### WHAT THE TASK ASKS:
Where the string "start" shows up in a line of the records, copy that line.
-------
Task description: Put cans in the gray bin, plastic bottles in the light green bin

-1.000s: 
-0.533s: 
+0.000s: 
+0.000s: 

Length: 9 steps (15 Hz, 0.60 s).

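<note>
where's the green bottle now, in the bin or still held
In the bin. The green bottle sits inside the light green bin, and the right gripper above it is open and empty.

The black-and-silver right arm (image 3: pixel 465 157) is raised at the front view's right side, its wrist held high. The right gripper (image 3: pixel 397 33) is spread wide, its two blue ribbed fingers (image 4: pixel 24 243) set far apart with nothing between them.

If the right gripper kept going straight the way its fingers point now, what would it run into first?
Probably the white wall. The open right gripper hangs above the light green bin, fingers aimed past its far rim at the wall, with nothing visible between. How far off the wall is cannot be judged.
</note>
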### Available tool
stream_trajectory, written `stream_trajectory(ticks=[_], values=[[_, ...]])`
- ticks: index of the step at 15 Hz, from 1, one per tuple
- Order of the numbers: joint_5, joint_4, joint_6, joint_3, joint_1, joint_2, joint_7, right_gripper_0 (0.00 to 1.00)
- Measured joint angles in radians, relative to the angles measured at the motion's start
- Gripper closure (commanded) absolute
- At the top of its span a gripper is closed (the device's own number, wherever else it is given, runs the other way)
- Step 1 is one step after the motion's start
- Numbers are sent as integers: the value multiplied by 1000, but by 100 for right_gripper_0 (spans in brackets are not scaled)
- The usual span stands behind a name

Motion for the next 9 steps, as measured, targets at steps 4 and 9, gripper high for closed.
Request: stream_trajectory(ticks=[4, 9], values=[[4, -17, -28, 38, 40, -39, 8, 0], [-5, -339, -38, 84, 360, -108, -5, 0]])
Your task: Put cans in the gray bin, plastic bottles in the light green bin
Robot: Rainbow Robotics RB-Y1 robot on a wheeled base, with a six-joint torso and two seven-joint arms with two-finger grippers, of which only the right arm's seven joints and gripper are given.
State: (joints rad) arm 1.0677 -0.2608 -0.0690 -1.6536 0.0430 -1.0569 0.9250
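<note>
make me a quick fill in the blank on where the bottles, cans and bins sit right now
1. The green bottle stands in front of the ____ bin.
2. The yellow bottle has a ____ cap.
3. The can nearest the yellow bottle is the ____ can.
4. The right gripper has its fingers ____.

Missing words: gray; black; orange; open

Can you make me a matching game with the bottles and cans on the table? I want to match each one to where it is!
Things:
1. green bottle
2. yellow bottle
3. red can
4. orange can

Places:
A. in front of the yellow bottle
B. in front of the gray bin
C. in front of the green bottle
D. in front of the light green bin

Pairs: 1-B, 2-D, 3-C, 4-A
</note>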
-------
### ANSWER TO THIS TASK:
- Measured joint angles in radians, relative to the angles measured at the motion's start
- Step 1 is one step after the motion's start

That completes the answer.